### Required action
Please return all lines of the data below containing the string "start".

### Excerpted data
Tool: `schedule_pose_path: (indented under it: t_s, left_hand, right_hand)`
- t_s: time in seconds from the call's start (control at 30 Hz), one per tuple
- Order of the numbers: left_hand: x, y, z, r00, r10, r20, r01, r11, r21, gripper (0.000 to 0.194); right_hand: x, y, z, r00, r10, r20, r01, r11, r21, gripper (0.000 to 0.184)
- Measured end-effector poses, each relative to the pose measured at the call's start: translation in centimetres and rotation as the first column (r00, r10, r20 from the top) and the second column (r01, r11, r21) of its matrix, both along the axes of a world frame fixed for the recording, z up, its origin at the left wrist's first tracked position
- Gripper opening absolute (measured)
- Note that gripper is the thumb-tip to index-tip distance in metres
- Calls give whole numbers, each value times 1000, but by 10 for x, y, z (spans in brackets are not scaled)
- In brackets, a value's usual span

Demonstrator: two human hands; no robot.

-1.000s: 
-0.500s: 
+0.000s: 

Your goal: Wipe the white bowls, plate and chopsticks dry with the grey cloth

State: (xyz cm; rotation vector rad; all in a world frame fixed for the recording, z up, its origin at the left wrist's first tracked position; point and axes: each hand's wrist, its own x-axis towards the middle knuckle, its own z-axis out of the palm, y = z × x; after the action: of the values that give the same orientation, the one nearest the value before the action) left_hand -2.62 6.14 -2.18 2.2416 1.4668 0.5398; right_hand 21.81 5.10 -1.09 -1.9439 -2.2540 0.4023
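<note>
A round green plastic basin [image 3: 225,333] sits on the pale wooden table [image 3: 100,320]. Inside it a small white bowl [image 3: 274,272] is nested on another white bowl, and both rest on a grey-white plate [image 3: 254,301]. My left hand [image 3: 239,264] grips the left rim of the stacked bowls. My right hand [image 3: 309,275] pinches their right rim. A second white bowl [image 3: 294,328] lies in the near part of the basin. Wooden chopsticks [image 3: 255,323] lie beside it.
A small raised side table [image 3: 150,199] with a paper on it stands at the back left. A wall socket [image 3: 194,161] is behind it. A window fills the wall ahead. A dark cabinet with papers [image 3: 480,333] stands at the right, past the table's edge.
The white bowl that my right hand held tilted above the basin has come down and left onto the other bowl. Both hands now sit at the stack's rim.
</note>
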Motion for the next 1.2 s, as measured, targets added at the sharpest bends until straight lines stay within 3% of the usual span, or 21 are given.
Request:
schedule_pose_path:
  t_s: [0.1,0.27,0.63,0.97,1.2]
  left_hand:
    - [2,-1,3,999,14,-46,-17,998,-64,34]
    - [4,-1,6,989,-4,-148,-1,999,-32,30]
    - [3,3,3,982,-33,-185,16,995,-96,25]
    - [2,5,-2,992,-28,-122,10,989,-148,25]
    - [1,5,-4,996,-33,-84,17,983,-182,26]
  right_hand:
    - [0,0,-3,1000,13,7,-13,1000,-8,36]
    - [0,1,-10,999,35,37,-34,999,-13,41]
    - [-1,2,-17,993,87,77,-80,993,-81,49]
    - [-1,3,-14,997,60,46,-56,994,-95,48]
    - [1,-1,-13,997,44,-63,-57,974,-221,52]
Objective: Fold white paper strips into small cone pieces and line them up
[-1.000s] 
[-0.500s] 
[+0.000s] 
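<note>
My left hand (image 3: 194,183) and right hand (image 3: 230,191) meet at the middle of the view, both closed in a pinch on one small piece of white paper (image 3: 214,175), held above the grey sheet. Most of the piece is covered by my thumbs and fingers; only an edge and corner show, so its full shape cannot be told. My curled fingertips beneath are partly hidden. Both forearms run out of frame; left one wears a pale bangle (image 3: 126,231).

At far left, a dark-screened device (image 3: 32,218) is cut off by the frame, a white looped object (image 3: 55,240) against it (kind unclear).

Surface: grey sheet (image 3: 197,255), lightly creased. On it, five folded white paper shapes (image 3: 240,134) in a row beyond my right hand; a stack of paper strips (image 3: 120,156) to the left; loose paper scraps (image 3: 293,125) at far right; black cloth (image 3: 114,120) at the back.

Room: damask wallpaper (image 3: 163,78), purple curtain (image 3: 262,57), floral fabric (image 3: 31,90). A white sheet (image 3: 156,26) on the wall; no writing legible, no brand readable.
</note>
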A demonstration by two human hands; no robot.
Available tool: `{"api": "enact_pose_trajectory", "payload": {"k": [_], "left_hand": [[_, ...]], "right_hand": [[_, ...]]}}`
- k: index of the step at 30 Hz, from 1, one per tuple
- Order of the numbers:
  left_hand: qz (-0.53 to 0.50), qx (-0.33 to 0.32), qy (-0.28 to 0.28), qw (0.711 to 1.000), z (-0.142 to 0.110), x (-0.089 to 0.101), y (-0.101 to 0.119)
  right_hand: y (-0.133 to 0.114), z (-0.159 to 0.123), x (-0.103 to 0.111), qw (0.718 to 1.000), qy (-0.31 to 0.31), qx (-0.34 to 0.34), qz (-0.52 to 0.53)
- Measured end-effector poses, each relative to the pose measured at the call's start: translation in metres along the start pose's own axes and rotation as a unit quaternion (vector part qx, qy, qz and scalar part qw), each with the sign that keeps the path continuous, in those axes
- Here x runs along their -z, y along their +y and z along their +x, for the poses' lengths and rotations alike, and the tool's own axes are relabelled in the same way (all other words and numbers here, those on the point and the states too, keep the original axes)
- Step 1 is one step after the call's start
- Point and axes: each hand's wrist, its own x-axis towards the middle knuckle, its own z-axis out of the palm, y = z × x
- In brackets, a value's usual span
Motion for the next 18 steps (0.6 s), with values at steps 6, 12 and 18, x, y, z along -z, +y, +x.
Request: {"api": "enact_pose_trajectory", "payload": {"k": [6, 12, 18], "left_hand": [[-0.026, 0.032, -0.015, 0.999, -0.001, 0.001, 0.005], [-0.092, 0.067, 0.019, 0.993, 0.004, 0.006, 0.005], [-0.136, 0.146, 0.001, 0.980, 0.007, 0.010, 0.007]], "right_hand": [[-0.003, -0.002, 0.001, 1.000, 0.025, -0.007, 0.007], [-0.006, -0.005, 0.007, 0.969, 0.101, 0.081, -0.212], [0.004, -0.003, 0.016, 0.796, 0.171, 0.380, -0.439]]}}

### Result for this task
- t_s: time in seconds from the call's start (control at 30 Hz), one per tuple
- Measured end-effector poses, each relative to the pose measured at the call's start: translation in centimetres and rotation as the first column (r00, r10, r20 from the top) and the second column (r01, r11, r21) of its matrix, both along the axes of a world frame fixed for the recording, z up, its origin at the left wrist's first tracked position
- Measured end-effector poses, each relative to the pose measured at the call's start: translation in metres along the start pose's own axes and rotation as a unit quaternion (vector part qx, qy, qz and scalar part qw), each with the sign that keeps the path continuous, in those axes
- Step 1 is one step after the call's start

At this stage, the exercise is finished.